Our review is complementary to the Standardized Outcomes in Nephrology-PKD systematic review, because both reviews provide a more complete picture of the status of outcome reporting in ADPKD. Our review has novelty by adding the following important elements: (i) we systematically reviewed both randomized controlled trials and nonrandomized studies, (ii) we focused on composite outcomes with detailed presentation of outcome components that are shared between trials, (iii) we reviewed studies that included both adults and children, (iv) our review is more updated with a date of last search ending on May 24, 2021, and (v) we focused on summarizing the granularity of outcome reporting, including different outcome measures rather than the outcome categories, which we believe is of added value to the reader and to researchers who will be informed by this review to design future studies, whereas Standardized Outcomes in Nephrology-PKD reported on the outcome measure of 3 most frequently reported domains in each outcome category. We outlined in detail the different measures of all patient-centered outcomes and we reported on composite outcomes.
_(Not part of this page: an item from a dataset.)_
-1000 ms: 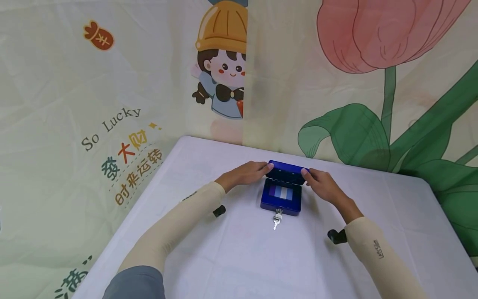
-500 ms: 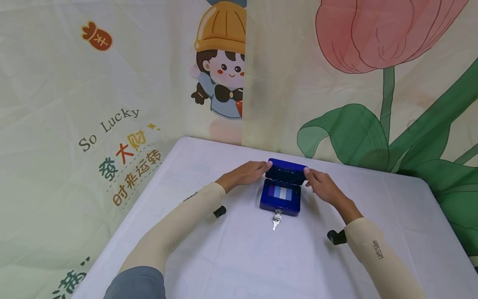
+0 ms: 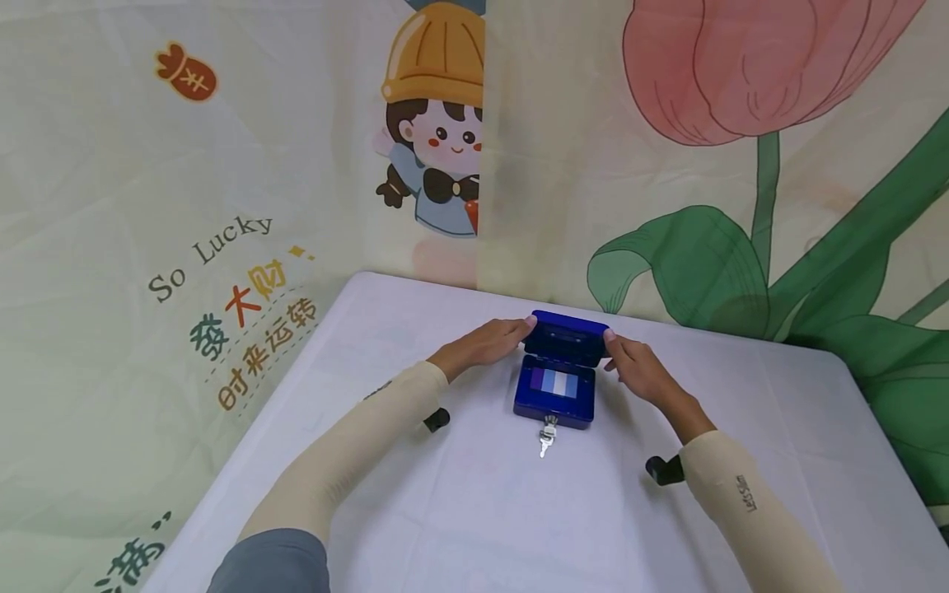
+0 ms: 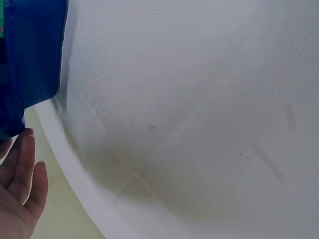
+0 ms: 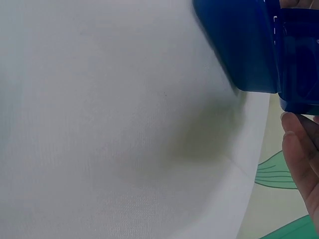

Systematic reviews are an essential first step before discussing issues about outcomes and their measurements in any field. Published reviews have highlighted concerns about inconsistency in outcomes reporting in chronic kidney disease and hemodialysis studies.196, 197, 198

This review has a few limitations. Studies that only reported dialysis, transplant, or pregnancy outcomes in patients with ADPKD were excluded. Though studies including such patient groups are important, these studies were beyond the scope of our review as including these important populations would require considerable focus on additional outcomes. This highlights the need for future reviews that address different outcomes in these patient groups. Our findings are limited to studies that included at least one patient-centered outcome. Therefore, we are not able to decisively comment on trends of reporting biomarkers in PKD studies. In addition, we did not assess the risk of bias in the included studies, which hinders our ability to associate study quality with the reported outcomes.

Disclosure

All the authors declared no competing interests.